## Instructions to follow:
Reproduce the listing below exactly, except for its pictures.

★ ★ ★ ★ ★

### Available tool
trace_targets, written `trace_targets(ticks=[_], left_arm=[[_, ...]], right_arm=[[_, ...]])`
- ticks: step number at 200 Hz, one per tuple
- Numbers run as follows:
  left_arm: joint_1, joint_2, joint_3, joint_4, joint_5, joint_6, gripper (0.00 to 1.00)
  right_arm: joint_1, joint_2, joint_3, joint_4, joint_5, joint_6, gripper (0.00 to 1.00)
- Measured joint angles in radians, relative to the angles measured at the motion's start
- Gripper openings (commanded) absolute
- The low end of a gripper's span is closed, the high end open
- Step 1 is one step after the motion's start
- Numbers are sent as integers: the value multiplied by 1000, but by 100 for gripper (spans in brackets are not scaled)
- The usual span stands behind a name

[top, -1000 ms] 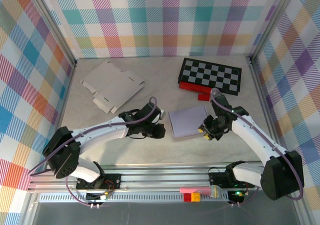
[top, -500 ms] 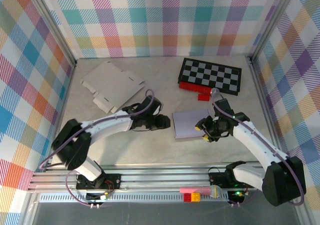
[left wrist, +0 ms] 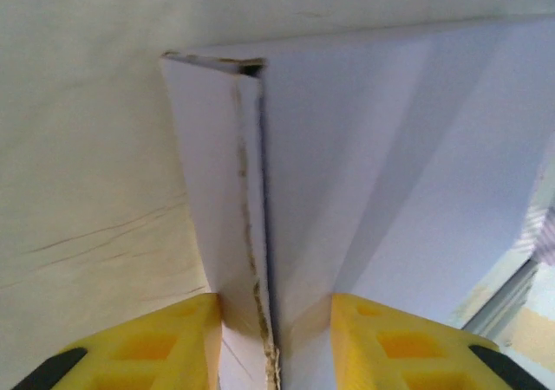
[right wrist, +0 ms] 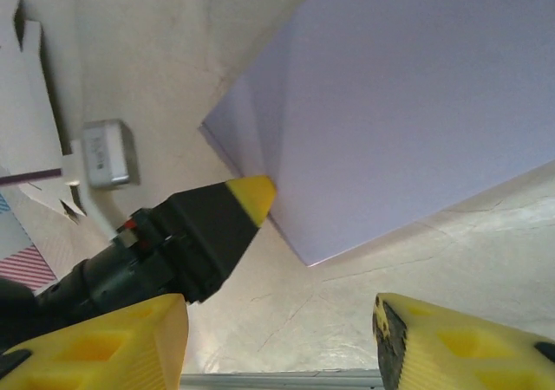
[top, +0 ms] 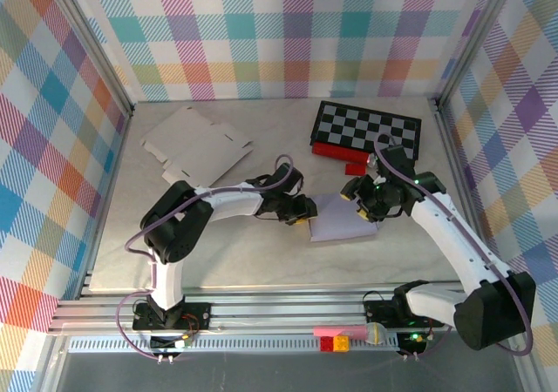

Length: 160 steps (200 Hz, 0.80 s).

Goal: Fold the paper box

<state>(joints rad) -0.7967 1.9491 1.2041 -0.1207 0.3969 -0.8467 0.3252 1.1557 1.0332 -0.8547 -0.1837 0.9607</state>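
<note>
Left tool (top: pixel 302 211) first: its arm rises from the near edge, doubles back at the elbow, and the forearm lies low across the worktop (top: pixel 244 261) toward the right. Behind that elbow, at the far left, a flat cardboard sheet (top: pixel 196 144) rests on the worktop. The tool's yellow fingers (left wrist: pixel 165 338) stand apart, one on each side of a raised fold along the left edge of the paper box (top: pixel 344 222). The fold runs up the gap between them, and I see neither finger pressing on it. The box itself is a pale lilac sheet lying almost flat at the middle of the worktop, between my two tools.

My right tool (top: pixel 359 193) hangs over the box's far right part, its fingers (right wrist: pixel 95 342) wide apart with nothing between them. That arm climbs from the near right corner, slants up and leftward, and bends down at the wrist. Beyond it, a checkerboard (top: pixel 368 131) lies at the far right.
</note>
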Motion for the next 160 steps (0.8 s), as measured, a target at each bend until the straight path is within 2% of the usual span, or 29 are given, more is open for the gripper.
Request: trace_targets(ticks=[36,67,106,133,160], left_arm=[[-64,111,116,71,14,-46,32],[-104,205,208,154,25,-88,31],[-116,281,271,259,28,-142,33],[-116,285,280,254,14,-152,41],[-116,259,263,224,-10,-139,42]], right_arm=[[0,-47,126,-113,122,-60,58],[0,-93,169,-166,202,-107,59],[0,-98,200,-208,234,-154,61],[0,-98,201,-219,237,-182,64],[0,-98,201,-215,232,-205,64]])
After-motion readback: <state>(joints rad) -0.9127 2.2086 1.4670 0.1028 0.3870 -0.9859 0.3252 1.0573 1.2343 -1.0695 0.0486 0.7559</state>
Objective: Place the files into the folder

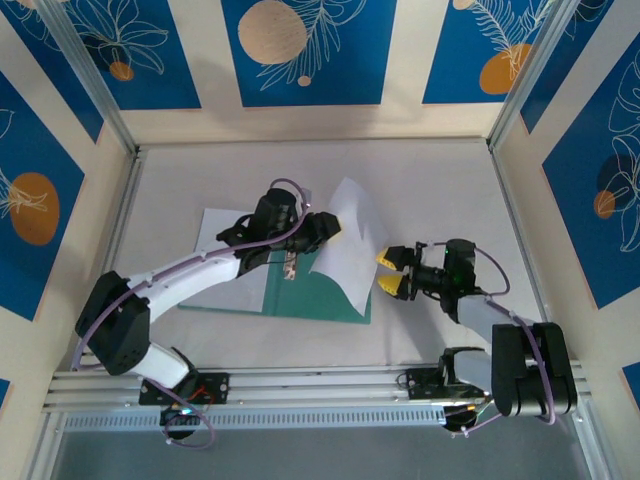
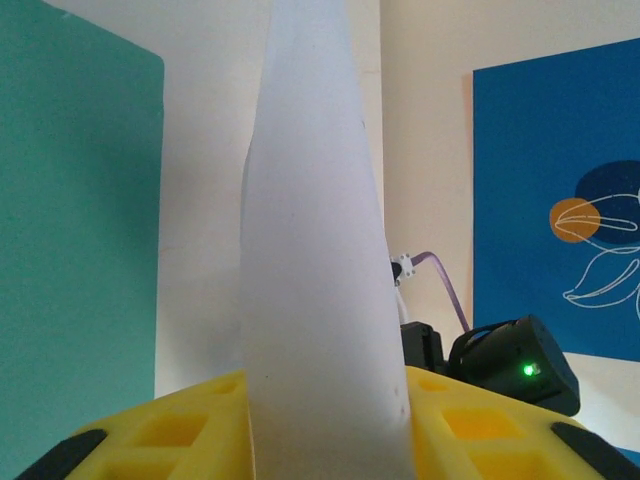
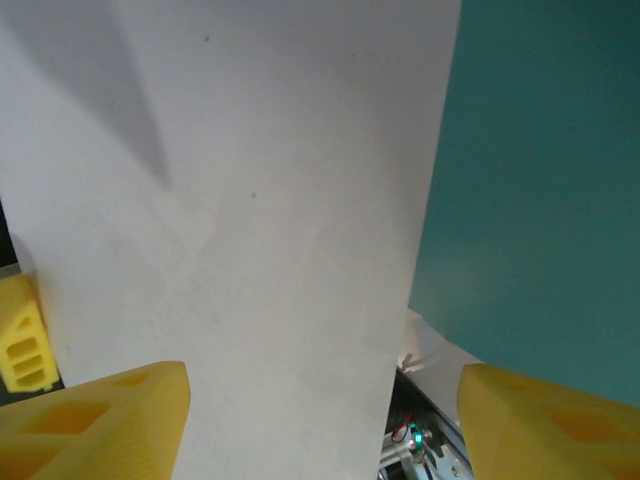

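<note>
The teal folder (image 1: pixel 300 298) lies flat on the table in the middle of the top view. Over it, one white file (image 1: pixel 350 235) stands lifted and curled. My left gripper (image 1: pixel 326 228) is shut on that sheet's left edge. In the left wrist view the sheet (image 2: pixel 315 250) rises between the yellow fingers (image 2: pixel 150 435) of the gripper (image 2: pixel 325 432), with the folder (image 2: pixel 70 250) at left. My right gripper (image 1: pixel 391 272) stands open at the sheet's right edge. In the right wrist view its gripper (image 3: pixel 320 430) has wide-apart jaws, with the sheet (image 3: pixel 250 220) ahead and the folder (image 3: pixel 545 180) at right.
A pale flat panel (image 1: pixel 225 228) adjoins the folder's far left side; I cannot tell whether it is a sheet or a cover. Blue patterned walls (image 1: pixel 300 50) enclose the table on three sides. A metal rail (image 1: pixel 320 385) runs along the near edge.
</note>
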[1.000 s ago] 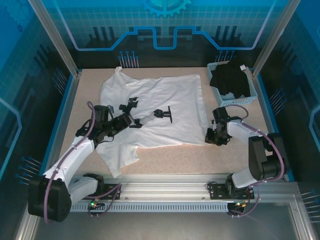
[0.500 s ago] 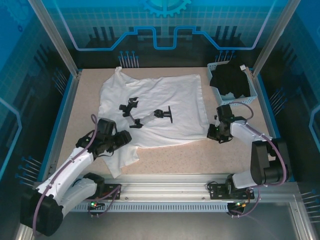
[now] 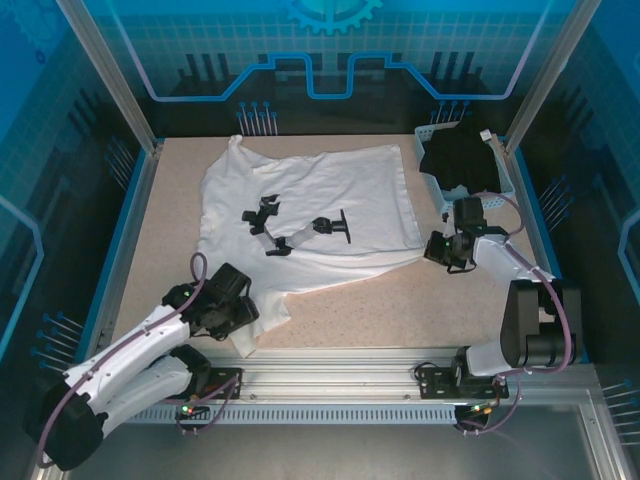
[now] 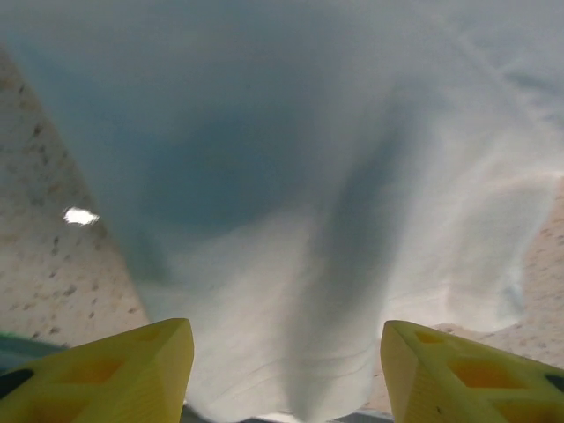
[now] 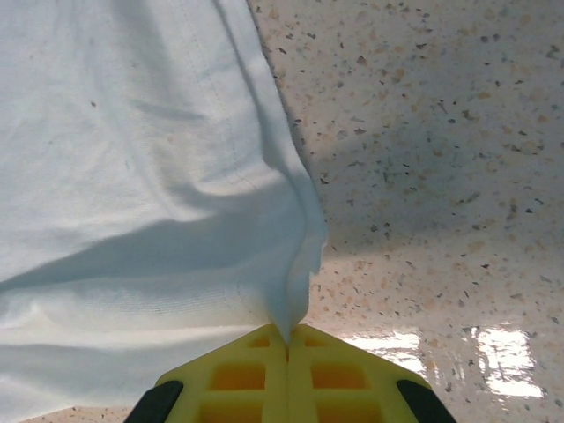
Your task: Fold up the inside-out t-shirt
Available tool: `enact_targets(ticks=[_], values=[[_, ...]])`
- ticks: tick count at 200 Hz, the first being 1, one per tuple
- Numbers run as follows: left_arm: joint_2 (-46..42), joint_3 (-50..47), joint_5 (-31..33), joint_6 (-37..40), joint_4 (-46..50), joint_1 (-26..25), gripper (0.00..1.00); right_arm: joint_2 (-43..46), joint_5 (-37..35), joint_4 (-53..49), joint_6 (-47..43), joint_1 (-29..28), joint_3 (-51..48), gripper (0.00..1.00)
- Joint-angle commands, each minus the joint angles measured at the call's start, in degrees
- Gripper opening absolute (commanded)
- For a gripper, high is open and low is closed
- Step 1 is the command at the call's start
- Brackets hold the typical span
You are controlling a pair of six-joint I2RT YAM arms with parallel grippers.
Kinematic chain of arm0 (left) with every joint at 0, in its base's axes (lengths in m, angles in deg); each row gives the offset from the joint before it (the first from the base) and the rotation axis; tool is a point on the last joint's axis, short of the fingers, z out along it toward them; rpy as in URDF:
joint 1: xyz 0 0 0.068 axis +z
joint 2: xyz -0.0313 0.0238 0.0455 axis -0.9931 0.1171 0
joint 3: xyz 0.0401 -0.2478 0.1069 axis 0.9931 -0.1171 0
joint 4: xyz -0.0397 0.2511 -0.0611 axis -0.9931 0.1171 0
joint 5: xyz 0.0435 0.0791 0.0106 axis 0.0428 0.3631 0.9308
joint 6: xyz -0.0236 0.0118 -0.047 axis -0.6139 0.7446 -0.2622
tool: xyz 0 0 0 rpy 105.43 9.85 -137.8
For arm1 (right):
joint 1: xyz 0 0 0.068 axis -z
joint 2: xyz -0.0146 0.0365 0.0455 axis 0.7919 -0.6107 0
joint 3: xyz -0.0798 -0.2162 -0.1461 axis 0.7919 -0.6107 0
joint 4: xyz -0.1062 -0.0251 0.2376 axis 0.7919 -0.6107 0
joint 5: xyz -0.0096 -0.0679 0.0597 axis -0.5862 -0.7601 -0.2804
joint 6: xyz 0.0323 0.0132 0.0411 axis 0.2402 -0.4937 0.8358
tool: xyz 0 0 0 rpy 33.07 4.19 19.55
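With the right hand [image 5: 287,339] clamped on the hem of the t-shirt [image 3: 330,195] lying on the desk [image 3: 420,310] and the left hand [image 4: 286,357] apart over its near edge, a one-sided pull might have bunched it.

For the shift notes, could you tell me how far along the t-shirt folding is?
Done: the t-shirt lies spread out, unfolded. In hand: the right gripper is shut on a corner; the left gripper stands open around the near edge. Left: every fold.

Matt soft cloth t-shirt [image 3: 330,195] on glossy speckled table [image 3: 400,310]; yellow plastic right end effector [image 5: 288,337]
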Motion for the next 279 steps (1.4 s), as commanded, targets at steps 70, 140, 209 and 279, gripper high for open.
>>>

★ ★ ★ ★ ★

## Exercise result:
### Available tool
trace_targets, written `trace_targets(ticks=[_], left_arm=[[_, ...]], right_arm=[[_, ...]])`
- ticks: step number at 200 Hz, one per tuple
- Numbers run as follows:
  left_arm: joint_1, joint_2, joint_3, joint_4, joint_5, joint_6, gripper (0.00 to 1.00)
  right_arm: joint_1, joint_2, joint_3, joint_4, joint_5, joint_6, gripper (0.00 to 1.00)
- Measured joint angles in radians, relative to the angles measured at the motion's start
- Gripper openings (commanded) absolute
- The low end of a gripper's span is closed, the high end open
- Step 1 is one step after the motion's start
- Numbers are sent as integers: the value multiplied by 1000, but by 100 for gripper (spans in brackets are not scaled)
- The usual span stands behind a name

[top, -1000 ms] 
[top, -500 ms] 
[left wrist, +0 ms] 
[right wrist, +0 ms] 
[top, +0 ms] 

Length: 160 steps (200 Hz, 0.80 s).

Goal: Fold the paper box

<state>(joints rad) -0.7967 1.9491 1.2041 -0.1207 0.3969 -0.8467 0.3252 1.1557 1.0332 -0.8547 -0.1837 0.9607</state>
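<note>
Left tool (top: pixel 302 211) first: its arm rises from the near edge, doubles back at the elbow, and the forearm lies low across the worktop (top: pixel 244 261) toward the right. Behind that elbow, at the far left, a flat cardboard sheet (top: pixel 196 144) rests on the worktop. The tool's yellow fingers (left wrist: pixel 165 338) stand apart, one on each side of a raised fold along the left edge of the paper box (top: pixel 344 222). The fold runs up the gap between them, and I see neither finger pressing on it. The box itself is a pale lilac sheet lying almost flat at the middle of the worktop, between my two tools.

My right tool (top: pixel 359 193) hangs over the box's far right part, its fingers (right wrist: pixel 95 342) wide apart with nothing between them. That arm climbs from the near right corner, slants up and leftward, and bends down at the wrist. Beyond it, a checkerboard (top: pixel 368 131) lies at the far right.
</note>
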Motion for the next 160 steps (0.8 s), as measured, a target at each bend until the straight path is within 2% of the usual span, or 29 are given, more is open for the gripper.
Request: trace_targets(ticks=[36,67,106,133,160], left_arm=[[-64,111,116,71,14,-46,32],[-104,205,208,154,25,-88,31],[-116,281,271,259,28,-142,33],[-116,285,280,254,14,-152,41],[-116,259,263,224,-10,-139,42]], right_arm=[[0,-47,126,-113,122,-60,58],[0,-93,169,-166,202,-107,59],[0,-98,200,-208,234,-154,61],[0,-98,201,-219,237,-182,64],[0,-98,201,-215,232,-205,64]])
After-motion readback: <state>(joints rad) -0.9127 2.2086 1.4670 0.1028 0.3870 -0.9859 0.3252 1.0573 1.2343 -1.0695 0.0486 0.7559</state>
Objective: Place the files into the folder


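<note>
The teal folder (image 1: pixel 300 298) lies flat on the table in the middle of the top view. Over it, one white file (image 1: pixel 350 235) stands lifted and curled. My left gripper (image 1: pixel 326 228) is shut on that sheet's left edge. In the left wrist view the sheet (image 2: pixel 315 250) rises between the yellow fingers (image 2: pixel 150 435) of the gripper (image 2: pixel 325 432), with the folder (image 2: pixel 70 250) at left. My right gripper (image 1: pixel 391 272) stands open at the sheet's right edge. In the right wrist view its gripper (image 3: pixel 320 430) has wide-apart jaws, with the sheet (image 3: pixel 250 220) ahead and the folder (image 3: pixel 545 180) at right.
A pale flat panel (image 1: pixel 225 228) adjoins the folder's far left side; I cannot tell whether it is a sheet or a cover. Blue patterned walls (image 1: pixel 300 50) enclose the table on three sides. A metal rail (image 1: pixel 320 385) runs along the near edge.
</note>
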[1.000 s ago] 
[0.500 s ago] 
[now] 
[now] 
[now] 
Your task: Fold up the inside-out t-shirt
Available tool: `enact_targets(ticks=[_], values=[[_, ...]])`
- ticks: tick count at 200 Hz, the first being 1, one per tuple
- Numbers run as follows: left_arm: joint_2 (-46..42), joint_3 (-50..47), joint_5 (-31..33), joint_6 (-37..40), joint_4 (-46..50), joint_1 (-26..25), gripper (0.00..1.00); right_arm: joint_2 (-43..46), joint_5 (-37..35), joint_4 (-53..49), joint_6 (-47..43), joint_1 (-29..28), joint_3 (-51..48), gripper (0.00..1.00)
- Joint-angle commands, each minus the joint angles measured at the call's start, in degrees
- Gripper opening absolute (commanded)
- For a gripper, high is open and low is closed
- Step 1 is the command at the call's start
- Brackets hold the typical span
You are controlling a pair of six-joint I2RT YAM arms with parallel grippers.
Kinematic chain of arm0 (left) with every joint at 0, in its base's axes (lengths in m, angles in deg); each row gives the offset from the joint before it (the first from the base) and the rotation axis; tool is a point on the last joint's axis, short of the fingers, z out along it toward them; rpy as in URDF:
joint 1: xyz 0 0 0.068 axis +z
joint 2: xyz -0.0313 0.0238 0.0455 axis -0.9931 0.1171 0
joint 3: xyz 0.0401 -0.2478 0.1069 axis 0.9931 -0.1171 0
joint 4: xyz -0.0397 0.2511 -0.0611 axis -0.9931 0.1171 0
joint 5: xyz 0.0435 0.0791 0.0106 axis 0.0428 0.3631 0.9308
joint 6: xyz -0.0236 0.0118 -0.047 axis -0.6139 0.7446 -0.2622
tool: xyz 0 0 0 rpy 105.43 9.85 -137.8
For arm1 (right):
joint 1: xyz 0 0 0.068 axis -z
joint 2: xyz -0.0146 0.0365 0.0455 axis 0.7919 -0.6107 0
joint 3: xyz -0.0798 -0.2162 -0.1461 axis 0.7919 -0.6107 0
joint 4: xyz -0.1062 -0.0251 0.2376 axis 0.7919 -0.6107 0
joint 5: xyz -0.0096 -0.0679 0.0597 axis -0.5862 -0.7601 -0.2804
joint 6: xyz 0.0323 0.0132 0.0411 axis 0.2402 -0.4937 0.8358
tool: xyz 0 0 0 rpy 33.07 4.19 19.55
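With the right hand [image 5: 287,339] clamped on the hem of the t-shirt [image 3: 330,195] lying on the desk [image 3: 420,310] and the left hand [image 4: 286,357] apart over its near edge, a one-sided pull might have bunched it.

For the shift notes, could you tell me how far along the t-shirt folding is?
Done: the t-shirt lies spread out, unfolded. In hand: the right gripper is shut on a corner; the left gripper stands open around the near edge. Left: every fold.

Matt soft cloth t-shirt [image 3: 330,195] on glossy speckled table [image 3: 400,310]; yellow plastic right end effector [image 5: 288,337]
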Motion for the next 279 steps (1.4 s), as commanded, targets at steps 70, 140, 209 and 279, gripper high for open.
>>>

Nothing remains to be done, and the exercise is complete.